SpiralMLP: A Lightweight Vision MLP Architecture
Haojie Mu, Burhan Ul Tayyab, Nicholas Chua
TL;DR
SpiralMLP introduces Spiral FC, a spiral-offset, deformable-convolution-inspired token-mixing layer that replaces traditional Token Mixing in MLP-based vision models. By combining Self-Spiral FC and Cross-Spiral FC through a Learnable Merge Head, Spiral Mixing captures diverse spatial information with linear complexity $O(HW)$ and is compatible with PVT-style and Swin-style backbones. Across ImageNet-1k, COCO, and ADE20K, SpiralMLP delivers competitive or superior accuracy while using fewer parameters and lower FLOPs than many Transformer- and CNN-based SOTAs, as shown by strong Top-1, AP, and mIoU results and supported by ablation studies on offset design, partitioning $k$, and amplitude $A_{ ext{max}}$. The work demonstrates that a refined spiral sampling strategy can effectively cover the full receptive field without a heavy computational burden, offering a practical path toward efficient, high-performance vision models.
Abstract
We present SpiralMLP, a novel architecture that introduces a Spiral FC layer as a replacement for the conventional Token Mixing approach.
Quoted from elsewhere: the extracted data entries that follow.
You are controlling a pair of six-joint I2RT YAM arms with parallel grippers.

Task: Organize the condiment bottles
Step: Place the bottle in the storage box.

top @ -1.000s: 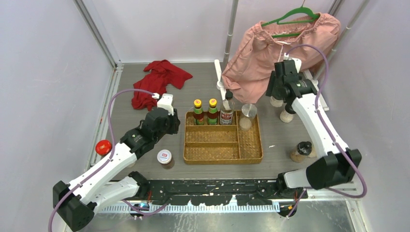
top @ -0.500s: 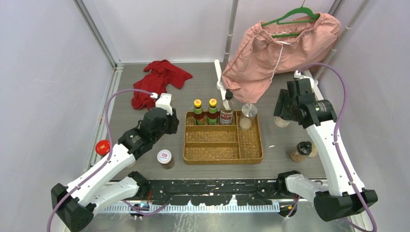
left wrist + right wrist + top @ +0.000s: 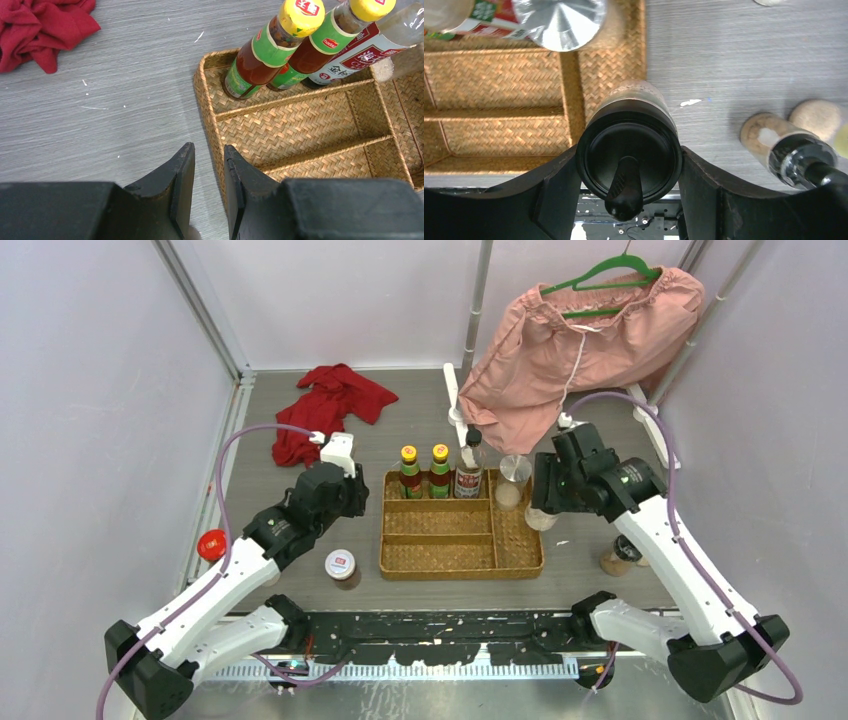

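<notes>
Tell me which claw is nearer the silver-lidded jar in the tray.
Right. The right claw, shut on a black-lidded shaker, hangs at the right edge of the tray, close by the silver-lidded jar. The left claw sits beyond the tray's left edge.

From above, the right claw [image 3: 543, 503] hides most of the black-lidded shaker [image 3: 629, 145] it grips.

My left arm [image 3: 215, 590] and right arm [image 3: 690, 560]: white link shells, black joint housings, purple cable [image 3: 226, 480] looped along each. Left gripper [image 3: 208, 150]: black wedge-shaped fingers [image 3: 181, 180].
</notes>
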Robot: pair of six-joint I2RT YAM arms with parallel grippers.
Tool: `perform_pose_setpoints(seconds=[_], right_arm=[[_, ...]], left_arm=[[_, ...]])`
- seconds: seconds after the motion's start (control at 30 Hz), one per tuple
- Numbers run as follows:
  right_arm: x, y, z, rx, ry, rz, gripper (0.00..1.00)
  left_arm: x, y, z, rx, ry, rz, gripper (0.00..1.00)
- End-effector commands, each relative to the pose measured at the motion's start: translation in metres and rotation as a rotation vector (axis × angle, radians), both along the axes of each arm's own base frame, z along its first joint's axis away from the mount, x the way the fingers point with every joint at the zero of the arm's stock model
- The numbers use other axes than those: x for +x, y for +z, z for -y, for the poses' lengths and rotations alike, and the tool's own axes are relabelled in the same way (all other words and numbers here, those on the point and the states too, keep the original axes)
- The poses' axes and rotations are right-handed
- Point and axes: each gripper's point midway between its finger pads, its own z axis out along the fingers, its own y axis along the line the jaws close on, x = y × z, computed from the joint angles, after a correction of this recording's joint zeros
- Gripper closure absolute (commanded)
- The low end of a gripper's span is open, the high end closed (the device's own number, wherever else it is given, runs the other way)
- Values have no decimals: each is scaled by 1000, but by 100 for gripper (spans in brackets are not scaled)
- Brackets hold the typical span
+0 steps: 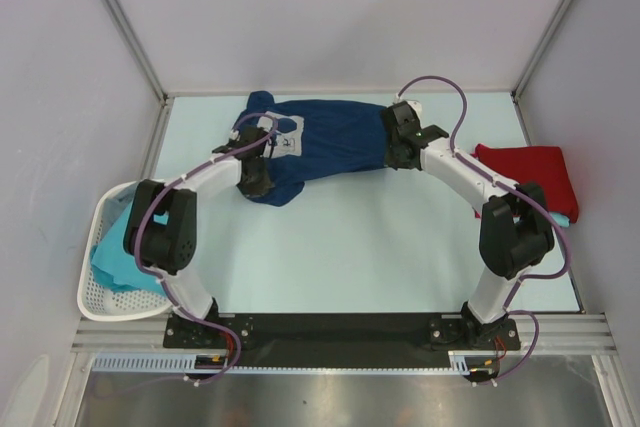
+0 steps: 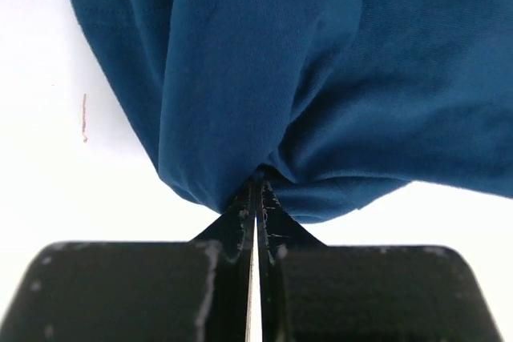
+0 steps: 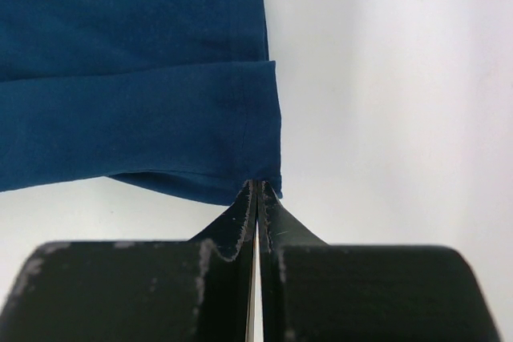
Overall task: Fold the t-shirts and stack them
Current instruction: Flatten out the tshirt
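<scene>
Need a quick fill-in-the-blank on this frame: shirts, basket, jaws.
The left gripper and right gripper have their jaws ____ on the held t-shirt.
The held t-shirt is ____ in colour.
The red t-shirt lies at the ____ edge of the top view.
The white basket holds ____ cloth.
Missing words: shut; navy blue; right; turquoise.

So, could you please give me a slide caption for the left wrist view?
Left gripper, shut, pinching a bunched fold of the navy t-shirt.
</scene>
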Motion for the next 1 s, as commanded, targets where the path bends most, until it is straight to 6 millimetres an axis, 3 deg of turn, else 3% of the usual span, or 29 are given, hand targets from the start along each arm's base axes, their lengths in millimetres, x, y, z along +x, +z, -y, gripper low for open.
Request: perform_pose_setpoints(seconds=[0.0,0.17,0.3,0.57,0.73,0.97], right_arm=[[1,12,0,10,-7,33,100],[-10,22,3,-11,-15,37,100],[-25,23,6,-5,-30,14,100],[-70,11,3,-5,-12,-40,100],[-110,-3,11,6,-17,-108,100],[-163,-16,12,38,-43,-182,100]], left_arm=[[2,35,-1,-29,9,95,100],[-19,75,0,-31,-15,174,100],[-39,94,1,-44,-30,201,100],[-84,87,-2,-84,-31,150,100],[-109,85,-1,-110,-36,112,100],[-151,79,15,-140,-89,25,100]])
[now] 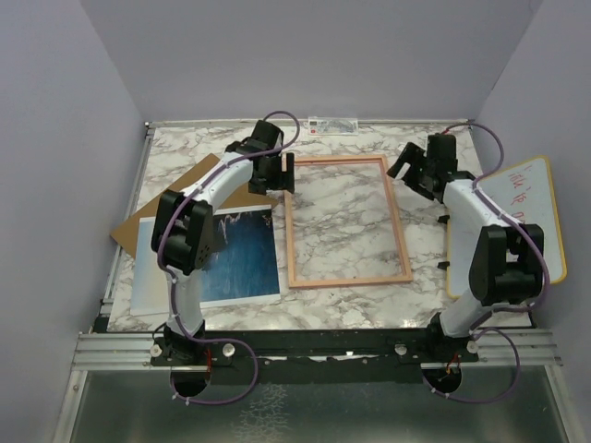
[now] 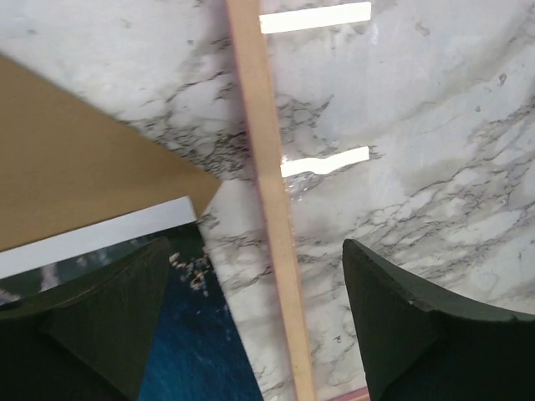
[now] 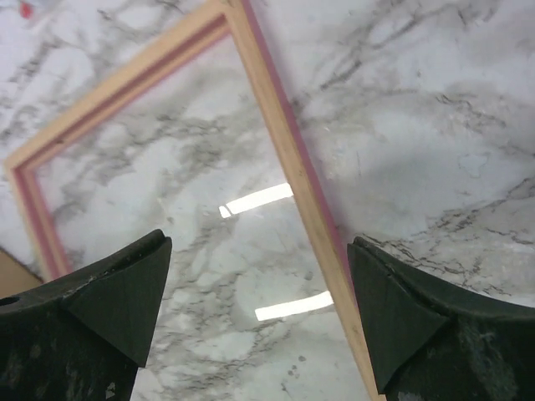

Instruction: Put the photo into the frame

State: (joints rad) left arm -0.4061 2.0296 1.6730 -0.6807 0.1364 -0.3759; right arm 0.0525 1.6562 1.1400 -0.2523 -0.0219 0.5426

Differing from several existing MLP-based models that primarily emphasize axes, our Spiral FC layer is designed as a deformable convolution layer with spiral-like offsets. We further adapt Spiral FC into two variants: Self-Spiral FC and Cross-Spiral FC, which enable both local and global feature integration seamlessly, eliminating the need for additional processing steps. To thoroughly investigate the effectiveness of the spiral-like offsets and validate our design, we conduct ablation studies and explore optimal configurations. In empirical tests, SpiralMLP reaches state-of-the-art performance, similar to Transformers, CNNs, and other MLPs, benchmarking on ImageNet-1k, COCO and ADE20K. SpiralMLP still maintains linear computational complexity O(HW) and is compatible with varying input image resolutions. Our study reveals that targeting the full receptive field is not essential for achieving high performance, instead, adopting a refined approach offers better results.